I think Shigella is the most appropriate, as it is actually regarded as highly inflammatory. Yes, E. coli can be of the EHEC/STEC variety, but E. coli could also be of the ETEC variety or whatever other strains it has. Ergo, E. coli may be plausible, but it is not the 'most likely.' Bleh to these kinds of questions.
Shigella causes an inflammatory diarrhea; it produces a toxin and can invade tissue directly. In addition, it is resistant to acid, so it has a characteristically low infective dose (~10 organisms), which facilitates its fecal-oral (person-to-person) spread especially in settings where hygiene may be compromised, such as in daycare or institutional housing. It can be differentiated from E. Coli (EHEC) because E Coli doesn't have as much person-to-person spread and only causes GI damage by the shiga-like toxin, not direct invasion. Therefore, EHEC wouldn't facilitate as strong of a neutrophilic response.
Apart from the line in FA referencing PMN infiltrate in Shigella, there is no way to differentiate here between it and E. Coli. Cheap shot.
Like many here, I was between E. Coli and Shigella but went with Shigella because of the daycare center history. I associate EHEC E. Coli with bad burger meat and it seemed unlikely to me that they would be whipping up burgers at the daycare (Usually everyone brings their own lunch to daycare) .
Shigella is the most likely causal organism over E. coli due to the vignette specifically stating the patient has had "bloody MUCOID stools with tenesmus."
Page 144 FA 2019 GI manifestations: Fever, crampy abdominal pain -> tenesmus, blood mucoid stools (bacillary dysentery).
Please correct me if I'm wrong, but I don't remember Sketchy mentioning bloody mucoid stools for E. coli and that detail doesn't seem to appear in FA.
sOn EMB Agar, isolated colonies of lactose-fermenting bacteria appear brown to blue-black in color. Escherichia coli appears as large, blue-black colonies, often with a green metallic sheen. Enterobacter spp. present as brown to blue-black, mucoid colonies with no sheen. Non-lactose-fermenting colonies, such as Shigella spp. and Salmonella spp., appear transparent and colorless.

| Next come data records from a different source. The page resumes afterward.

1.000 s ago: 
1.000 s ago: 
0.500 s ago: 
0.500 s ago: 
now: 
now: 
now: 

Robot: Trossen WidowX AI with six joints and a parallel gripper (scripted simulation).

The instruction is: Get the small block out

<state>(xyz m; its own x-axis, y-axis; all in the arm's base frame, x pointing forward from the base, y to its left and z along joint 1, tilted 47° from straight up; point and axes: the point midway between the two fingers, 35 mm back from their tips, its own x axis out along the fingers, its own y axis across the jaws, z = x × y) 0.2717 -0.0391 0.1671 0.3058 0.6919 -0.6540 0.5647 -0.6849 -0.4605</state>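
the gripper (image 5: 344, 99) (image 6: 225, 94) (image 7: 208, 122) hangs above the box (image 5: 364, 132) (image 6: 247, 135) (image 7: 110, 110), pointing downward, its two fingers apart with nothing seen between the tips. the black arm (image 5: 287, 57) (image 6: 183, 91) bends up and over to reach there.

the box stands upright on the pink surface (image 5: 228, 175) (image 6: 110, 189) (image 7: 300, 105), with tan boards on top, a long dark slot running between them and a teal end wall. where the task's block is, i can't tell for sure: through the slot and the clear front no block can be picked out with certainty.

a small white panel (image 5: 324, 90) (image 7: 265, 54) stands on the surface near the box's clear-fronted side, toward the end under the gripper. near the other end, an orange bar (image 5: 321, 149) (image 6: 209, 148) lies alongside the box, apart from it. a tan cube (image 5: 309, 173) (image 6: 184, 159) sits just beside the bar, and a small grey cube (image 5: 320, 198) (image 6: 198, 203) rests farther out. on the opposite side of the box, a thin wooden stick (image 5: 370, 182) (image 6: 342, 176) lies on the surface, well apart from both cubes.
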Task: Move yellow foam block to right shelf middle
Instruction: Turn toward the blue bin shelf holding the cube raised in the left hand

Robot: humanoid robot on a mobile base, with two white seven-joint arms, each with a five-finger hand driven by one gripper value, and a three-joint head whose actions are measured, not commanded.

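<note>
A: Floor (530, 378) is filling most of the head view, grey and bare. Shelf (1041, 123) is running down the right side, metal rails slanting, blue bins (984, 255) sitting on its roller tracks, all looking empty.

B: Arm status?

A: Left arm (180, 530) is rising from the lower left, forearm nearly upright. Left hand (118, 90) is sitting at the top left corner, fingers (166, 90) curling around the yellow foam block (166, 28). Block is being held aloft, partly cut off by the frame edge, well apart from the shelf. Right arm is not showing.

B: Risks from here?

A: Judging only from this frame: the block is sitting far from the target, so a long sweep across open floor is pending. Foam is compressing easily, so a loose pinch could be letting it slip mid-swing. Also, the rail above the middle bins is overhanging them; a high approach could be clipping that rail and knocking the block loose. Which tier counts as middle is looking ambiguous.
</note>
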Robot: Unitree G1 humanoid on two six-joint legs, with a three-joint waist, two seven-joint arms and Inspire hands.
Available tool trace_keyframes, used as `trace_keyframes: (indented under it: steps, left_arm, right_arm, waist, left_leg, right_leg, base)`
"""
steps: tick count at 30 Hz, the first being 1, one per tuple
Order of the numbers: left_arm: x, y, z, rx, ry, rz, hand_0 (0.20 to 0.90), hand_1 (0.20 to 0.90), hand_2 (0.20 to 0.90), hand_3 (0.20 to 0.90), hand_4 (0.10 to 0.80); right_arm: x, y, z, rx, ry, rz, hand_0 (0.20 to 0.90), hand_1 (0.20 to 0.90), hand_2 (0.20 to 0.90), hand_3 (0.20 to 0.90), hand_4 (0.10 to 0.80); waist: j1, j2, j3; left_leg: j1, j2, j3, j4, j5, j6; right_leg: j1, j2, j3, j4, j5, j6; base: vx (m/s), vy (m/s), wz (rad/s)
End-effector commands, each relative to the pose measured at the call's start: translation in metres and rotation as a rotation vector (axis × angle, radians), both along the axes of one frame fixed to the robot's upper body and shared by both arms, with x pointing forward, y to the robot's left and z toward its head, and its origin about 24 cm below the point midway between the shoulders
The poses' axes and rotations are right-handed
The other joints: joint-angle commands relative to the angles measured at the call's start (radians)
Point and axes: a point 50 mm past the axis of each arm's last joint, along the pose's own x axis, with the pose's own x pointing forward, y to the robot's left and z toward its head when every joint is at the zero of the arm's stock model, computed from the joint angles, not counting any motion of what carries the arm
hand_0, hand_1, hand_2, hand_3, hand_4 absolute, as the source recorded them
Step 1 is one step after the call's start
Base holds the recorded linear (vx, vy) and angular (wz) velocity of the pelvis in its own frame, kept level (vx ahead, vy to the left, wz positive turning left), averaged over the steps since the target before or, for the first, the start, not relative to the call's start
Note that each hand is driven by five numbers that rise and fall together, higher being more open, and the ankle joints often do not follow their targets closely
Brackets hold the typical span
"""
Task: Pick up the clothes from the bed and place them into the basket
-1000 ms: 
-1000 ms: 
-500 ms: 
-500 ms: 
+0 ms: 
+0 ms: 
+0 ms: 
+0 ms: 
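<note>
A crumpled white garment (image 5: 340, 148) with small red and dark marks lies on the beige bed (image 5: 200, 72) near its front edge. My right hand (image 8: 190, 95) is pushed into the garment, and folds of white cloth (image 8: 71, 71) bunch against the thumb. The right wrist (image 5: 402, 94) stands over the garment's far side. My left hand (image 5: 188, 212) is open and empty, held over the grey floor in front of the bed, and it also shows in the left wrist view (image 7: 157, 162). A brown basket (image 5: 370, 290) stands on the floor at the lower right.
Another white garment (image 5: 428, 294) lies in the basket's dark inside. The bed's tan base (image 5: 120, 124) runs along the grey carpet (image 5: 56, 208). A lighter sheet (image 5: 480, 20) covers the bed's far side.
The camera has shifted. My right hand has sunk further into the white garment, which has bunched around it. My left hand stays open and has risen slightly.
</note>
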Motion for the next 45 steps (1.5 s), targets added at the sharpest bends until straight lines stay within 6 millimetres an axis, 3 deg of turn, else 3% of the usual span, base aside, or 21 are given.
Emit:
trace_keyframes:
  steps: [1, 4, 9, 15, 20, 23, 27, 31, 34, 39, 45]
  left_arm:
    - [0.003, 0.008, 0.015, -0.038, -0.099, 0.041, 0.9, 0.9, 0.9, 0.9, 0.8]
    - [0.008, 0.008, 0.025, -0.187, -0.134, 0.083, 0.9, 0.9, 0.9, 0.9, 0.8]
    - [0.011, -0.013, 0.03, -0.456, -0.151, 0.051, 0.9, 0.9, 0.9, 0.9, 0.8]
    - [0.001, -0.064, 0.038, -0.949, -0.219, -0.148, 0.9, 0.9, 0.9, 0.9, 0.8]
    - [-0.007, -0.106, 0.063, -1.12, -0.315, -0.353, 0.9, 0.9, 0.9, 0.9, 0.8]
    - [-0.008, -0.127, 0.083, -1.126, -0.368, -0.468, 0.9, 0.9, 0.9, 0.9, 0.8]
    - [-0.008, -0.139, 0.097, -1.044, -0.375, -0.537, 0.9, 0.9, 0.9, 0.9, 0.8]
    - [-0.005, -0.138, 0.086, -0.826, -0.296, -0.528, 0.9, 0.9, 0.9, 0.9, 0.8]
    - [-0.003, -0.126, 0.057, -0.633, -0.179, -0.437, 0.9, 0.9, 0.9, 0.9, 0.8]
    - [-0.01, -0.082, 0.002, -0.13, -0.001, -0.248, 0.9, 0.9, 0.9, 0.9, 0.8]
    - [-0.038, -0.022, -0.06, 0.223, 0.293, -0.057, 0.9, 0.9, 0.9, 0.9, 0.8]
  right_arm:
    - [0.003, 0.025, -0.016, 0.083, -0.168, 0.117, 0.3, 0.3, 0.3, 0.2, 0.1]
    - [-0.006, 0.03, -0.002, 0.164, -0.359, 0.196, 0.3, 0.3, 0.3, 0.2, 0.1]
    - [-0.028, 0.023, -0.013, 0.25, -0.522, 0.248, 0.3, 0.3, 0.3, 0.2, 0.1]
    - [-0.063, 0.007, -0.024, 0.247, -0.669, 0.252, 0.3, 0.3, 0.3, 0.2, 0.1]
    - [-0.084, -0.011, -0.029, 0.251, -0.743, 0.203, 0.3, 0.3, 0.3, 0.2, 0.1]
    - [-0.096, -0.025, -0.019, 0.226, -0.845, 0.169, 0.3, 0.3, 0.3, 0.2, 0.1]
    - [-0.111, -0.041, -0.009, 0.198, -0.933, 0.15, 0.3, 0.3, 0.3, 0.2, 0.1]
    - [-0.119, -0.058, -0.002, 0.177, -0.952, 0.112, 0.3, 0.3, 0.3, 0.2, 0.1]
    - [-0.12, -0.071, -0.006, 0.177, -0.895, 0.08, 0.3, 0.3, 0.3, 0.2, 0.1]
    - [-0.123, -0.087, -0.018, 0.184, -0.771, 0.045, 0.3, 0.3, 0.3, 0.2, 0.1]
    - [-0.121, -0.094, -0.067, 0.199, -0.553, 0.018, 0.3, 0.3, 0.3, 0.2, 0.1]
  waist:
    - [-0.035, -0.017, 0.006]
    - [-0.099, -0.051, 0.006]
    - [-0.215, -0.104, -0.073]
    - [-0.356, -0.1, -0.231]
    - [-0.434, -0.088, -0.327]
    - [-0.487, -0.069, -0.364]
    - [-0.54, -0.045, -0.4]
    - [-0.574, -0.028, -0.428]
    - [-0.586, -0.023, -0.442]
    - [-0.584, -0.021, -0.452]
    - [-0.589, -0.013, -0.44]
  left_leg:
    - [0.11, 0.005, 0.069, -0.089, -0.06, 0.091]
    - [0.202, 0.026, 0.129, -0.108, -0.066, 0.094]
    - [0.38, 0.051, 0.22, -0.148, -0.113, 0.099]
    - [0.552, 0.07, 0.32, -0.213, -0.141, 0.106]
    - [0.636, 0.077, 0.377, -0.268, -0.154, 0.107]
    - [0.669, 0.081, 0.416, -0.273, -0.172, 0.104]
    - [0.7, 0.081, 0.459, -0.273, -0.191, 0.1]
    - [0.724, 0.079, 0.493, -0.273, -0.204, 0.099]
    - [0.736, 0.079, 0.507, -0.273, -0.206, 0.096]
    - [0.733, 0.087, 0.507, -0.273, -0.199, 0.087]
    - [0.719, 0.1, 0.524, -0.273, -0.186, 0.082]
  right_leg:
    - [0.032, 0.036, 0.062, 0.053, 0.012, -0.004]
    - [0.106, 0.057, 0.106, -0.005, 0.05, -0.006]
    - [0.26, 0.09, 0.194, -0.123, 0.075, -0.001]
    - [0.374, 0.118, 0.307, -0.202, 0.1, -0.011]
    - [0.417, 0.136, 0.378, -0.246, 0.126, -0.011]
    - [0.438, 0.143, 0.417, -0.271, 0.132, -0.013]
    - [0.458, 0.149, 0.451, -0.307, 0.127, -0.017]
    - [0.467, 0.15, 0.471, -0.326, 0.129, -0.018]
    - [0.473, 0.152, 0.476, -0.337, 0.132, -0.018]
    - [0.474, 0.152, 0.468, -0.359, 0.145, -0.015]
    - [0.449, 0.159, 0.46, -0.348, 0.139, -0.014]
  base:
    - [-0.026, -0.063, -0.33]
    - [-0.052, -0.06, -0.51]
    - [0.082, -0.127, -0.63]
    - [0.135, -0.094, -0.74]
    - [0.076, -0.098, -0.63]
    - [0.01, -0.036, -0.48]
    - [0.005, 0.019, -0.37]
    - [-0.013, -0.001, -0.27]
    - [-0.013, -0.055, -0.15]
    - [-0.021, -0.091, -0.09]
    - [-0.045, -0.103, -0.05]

We basically needed to correlate that โ no organisms seen but only neutrophils to being a lactose non-fermentor organism. Therefore the answer is Shigella and not E coli
the child was in a daycare, sonnei and rotavirus are the ones to keep in mind. sonnei can also be due to unwashed veggies too. and the inflammatory stool (neutrophils) also indicates sonnei. the lack of exposure (undercooked meat for EHEC) helps to rule out E.Coli. dirty water (ETEC and EIEC) aren't possible because of this kids bloody stool. Also for this to be HUS (the only possible E.Coli with bloody diarrhea), we should have seen the triad or at least something about it (anemia + thrombocytpoenia + Acute Renal Insuff.). Also, "mucoid stools" is right from the FA chart for shigella.
E. coli isn't an inflammatory diarrhea, Shigella is (think back to the flames in the Sketchy video). That alone is enough to rule out E. coli from answer choices.
Can someone help me out? I chose E.Coli too, and I'm too thick to understand the comments here. The question said fecal smear not special agar culture dishes...why are we talking about stain colors? and why would methylene blue stained fecal smear show no organism? I thought methylene blue stains just about any cells that has DNA/RNA. If the question is trying to tell us that there were NO ORGANISMS seen in the smear, why would Shigella not be seen? Is it because Shigella invades cells and considered more intracellular than E.Coli?
submitted by louisville(12)
Methylene-blue stained fecal smear reveled numerous neutrophils (but not any organisms). Shigella is colorless when stained with methylene blue; E coli stains blue with methylene blue because it ferments lactose.